Not sure what a carb is? Here’s the basic definition:

Carbohydrates are the sugars and starches found in grains, fruits, vegetables, and dairy products. This includes all sugary foods like sweets, fruit, and sugar itself, along with grains and starchy foods (pasta, potatoes, rice) that break down to glucose in your body.

Carbohydrates are ALL the foods either made up primarily of sugar or those that convert to sugar in your system, including starches like potatoes, bread, and pasta.
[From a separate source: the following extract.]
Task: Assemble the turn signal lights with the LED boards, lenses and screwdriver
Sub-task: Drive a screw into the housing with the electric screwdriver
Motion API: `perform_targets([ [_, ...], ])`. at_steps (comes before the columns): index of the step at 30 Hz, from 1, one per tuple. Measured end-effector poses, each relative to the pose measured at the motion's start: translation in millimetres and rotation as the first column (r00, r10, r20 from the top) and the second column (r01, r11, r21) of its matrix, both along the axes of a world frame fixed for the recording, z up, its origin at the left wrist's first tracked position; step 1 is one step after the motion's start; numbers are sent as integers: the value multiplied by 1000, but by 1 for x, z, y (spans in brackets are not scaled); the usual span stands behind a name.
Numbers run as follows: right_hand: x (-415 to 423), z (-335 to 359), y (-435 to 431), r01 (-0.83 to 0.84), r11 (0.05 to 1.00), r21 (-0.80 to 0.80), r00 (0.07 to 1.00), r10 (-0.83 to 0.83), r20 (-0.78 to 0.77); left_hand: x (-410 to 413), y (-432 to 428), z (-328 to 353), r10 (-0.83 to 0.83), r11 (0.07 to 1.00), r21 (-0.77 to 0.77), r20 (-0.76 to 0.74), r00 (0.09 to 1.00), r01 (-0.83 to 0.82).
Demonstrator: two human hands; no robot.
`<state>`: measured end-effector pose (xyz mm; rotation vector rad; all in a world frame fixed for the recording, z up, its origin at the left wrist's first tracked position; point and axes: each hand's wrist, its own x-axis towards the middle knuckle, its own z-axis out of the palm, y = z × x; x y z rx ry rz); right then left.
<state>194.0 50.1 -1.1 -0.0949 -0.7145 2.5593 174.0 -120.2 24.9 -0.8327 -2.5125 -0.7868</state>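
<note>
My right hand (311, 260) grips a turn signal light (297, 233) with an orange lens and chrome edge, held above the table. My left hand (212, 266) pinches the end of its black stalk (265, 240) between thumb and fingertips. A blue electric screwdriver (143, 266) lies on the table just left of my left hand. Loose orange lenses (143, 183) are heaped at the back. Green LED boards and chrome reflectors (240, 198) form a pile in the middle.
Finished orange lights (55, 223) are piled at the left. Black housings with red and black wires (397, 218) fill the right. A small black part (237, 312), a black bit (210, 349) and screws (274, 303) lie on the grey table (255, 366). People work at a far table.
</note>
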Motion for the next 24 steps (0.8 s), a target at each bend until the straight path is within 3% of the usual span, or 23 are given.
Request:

Things like candy and muffins are obvious carbohydrates, but many are not so obvious.

Keep in mind

  • Most carbs have the same effect on your body, whether they’re in the form of a candy bar or a baked potato. (See tip 2 for exceptions.)
  •  “Sugar-free” is not carb-free. Don’t let marketing labels fool you into believing that some carbs don’t count.
  • Fiber does the trick. High fiber content in a food (more than five grams per serving) can reduce the impact of the carbohydrate of that food on your blood glucose.

As a person with diabetes, it’s critical for you to be aware of the carbohydrate content of your food because limiting carbohydrates is an important tool for regulating both your daily blood glucose levels and your A1c over time.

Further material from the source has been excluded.